WEEK OF APRIL 17, 2005

(CORRECTION: In the column released for March 20 publication, I reported that the Writing Center at the University of Wisconsin Oshkosh had plagiarized some of the Web site text it posted to help writers on the subject of plagiarism. Actually, the plagiarized text concerned a different topic of help for writers. I apologize for the error.)

Lead Story

The New Zealand agricultural company Summit-Quinphos revealed in March that it has a working model of an automated nitrogen-inhibiting sprayer that fits under a cow's tail, and that it has a government grant to develop the device. A company spokesman said nitrogen from cow urine, concentrated in small patches in a field, currently must be neutralized by expensively treating the entire field.

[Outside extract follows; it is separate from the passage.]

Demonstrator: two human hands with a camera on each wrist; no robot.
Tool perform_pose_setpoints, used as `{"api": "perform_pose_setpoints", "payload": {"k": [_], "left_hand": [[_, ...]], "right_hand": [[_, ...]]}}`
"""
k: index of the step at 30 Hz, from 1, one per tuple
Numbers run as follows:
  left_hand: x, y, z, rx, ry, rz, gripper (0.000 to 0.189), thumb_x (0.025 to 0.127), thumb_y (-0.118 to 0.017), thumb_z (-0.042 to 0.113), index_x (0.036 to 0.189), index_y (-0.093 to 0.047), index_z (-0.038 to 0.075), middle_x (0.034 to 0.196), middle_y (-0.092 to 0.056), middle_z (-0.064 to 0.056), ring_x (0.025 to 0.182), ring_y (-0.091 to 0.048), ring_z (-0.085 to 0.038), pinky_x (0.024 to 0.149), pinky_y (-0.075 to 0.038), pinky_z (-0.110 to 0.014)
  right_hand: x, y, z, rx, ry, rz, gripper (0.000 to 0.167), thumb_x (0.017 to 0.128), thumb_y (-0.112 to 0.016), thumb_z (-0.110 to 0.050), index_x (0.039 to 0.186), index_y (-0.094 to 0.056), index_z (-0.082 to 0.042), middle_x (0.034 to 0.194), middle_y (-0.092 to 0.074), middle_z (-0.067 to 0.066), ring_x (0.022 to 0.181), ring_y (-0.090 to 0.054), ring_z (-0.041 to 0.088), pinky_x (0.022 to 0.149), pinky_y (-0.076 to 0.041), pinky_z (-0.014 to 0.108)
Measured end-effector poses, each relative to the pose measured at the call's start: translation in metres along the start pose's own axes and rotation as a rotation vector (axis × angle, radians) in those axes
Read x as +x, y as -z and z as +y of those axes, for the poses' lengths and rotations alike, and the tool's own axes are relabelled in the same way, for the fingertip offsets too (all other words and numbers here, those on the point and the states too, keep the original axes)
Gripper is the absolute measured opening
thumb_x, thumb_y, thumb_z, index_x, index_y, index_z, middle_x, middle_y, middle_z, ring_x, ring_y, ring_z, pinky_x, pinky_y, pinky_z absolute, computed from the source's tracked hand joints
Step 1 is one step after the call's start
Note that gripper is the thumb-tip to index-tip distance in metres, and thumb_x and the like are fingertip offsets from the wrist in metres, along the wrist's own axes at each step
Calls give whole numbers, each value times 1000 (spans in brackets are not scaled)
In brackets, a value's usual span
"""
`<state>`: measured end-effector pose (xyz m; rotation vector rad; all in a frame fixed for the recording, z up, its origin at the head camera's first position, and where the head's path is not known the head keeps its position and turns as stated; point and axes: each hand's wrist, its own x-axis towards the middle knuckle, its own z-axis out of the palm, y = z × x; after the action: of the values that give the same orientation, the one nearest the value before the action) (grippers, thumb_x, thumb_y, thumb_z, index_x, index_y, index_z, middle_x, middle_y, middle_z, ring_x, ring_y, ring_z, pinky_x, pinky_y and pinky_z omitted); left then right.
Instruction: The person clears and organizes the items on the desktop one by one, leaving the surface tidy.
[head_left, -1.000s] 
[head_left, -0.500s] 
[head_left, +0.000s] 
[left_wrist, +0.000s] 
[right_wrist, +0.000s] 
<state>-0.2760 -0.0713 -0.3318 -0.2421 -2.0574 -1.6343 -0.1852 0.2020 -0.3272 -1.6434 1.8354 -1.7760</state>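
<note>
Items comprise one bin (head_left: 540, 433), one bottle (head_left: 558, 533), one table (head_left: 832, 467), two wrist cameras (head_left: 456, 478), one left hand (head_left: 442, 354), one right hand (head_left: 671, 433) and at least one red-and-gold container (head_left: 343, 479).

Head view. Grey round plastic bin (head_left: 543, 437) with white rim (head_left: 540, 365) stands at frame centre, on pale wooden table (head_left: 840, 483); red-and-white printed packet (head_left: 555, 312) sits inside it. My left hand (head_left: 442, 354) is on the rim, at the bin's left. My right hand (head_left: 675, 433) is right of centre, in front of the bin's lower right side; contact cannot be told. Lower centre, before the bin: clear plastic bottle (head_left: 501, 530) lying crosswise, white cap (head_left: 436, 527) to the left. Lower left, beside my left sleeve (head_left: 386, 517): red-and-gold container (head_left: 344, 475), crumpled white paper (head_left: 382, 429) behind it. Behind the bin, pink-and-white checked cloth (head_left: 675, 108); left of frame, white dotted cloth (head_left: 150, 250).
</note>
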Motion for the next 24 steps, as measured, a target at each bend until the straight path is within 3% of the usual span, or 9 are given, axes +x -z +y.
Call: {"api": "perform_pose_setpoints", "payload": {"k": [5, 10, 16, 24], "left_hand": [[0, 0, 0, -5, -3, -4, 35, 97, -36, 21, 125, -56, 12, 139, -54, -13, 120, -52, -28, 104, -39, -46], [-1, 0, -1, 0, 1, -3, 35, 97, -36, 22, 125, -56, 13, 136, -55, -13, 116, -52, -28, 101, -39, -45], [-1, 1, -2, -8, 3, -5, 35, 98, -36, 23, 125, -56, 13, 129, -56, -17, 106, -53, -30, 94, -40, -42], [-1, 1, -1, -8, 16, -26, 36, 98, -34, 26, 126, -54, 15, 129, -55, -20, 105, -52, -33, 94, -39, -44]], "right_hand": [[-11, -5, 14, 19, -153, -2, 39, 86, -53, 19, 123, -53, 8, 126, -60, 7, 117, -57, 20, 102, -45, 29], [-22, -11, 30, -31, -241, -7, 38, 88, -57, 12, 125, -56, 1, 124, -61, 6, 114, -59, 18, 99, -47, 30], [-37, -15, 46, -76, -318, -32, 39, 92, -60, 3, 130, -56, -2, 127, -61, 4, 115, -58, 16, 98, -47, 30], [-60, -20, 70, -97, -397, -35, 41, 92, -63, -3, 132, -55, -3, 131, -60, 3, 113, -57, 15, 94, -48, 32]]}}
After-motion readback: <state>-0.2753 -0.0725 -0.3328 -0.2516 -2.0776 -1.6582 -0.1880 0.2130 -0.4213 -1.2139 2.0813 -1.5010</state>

However, the company's "tail-activated" gizmo immediately fires a blast of inhibiting chemical at the ground directly below every time the cow lifts her tail for a call of nature. (A New Zealand Herald reporter made Summit-Quinphos scientist Jamie Blennerhasset solemnly swear that the announcement was not an April Fool's joke.) [New Zealand Herald, 3-30-05]

Least Competent Person

In March, an Iowa administrative law judge denied Barbara J. Dutton unemployment benefits, ruling that her firing as supply clerk at a 12-person Des Moines company was justified by her incompetence. According to records cited by the judge, Dutton had earnestly ordered office supplies during an 18-month period totaling about $230,000, including 16,000 Bic pens and nearly $15,000 worth of Scotch tape. Since there was no evidence of dishonesty, the company was left with the conclusion that she was simply overmatched in her job. Said she, "I didn't realize that I was not needing (everything)." [Des Moines Register, 3-25-05]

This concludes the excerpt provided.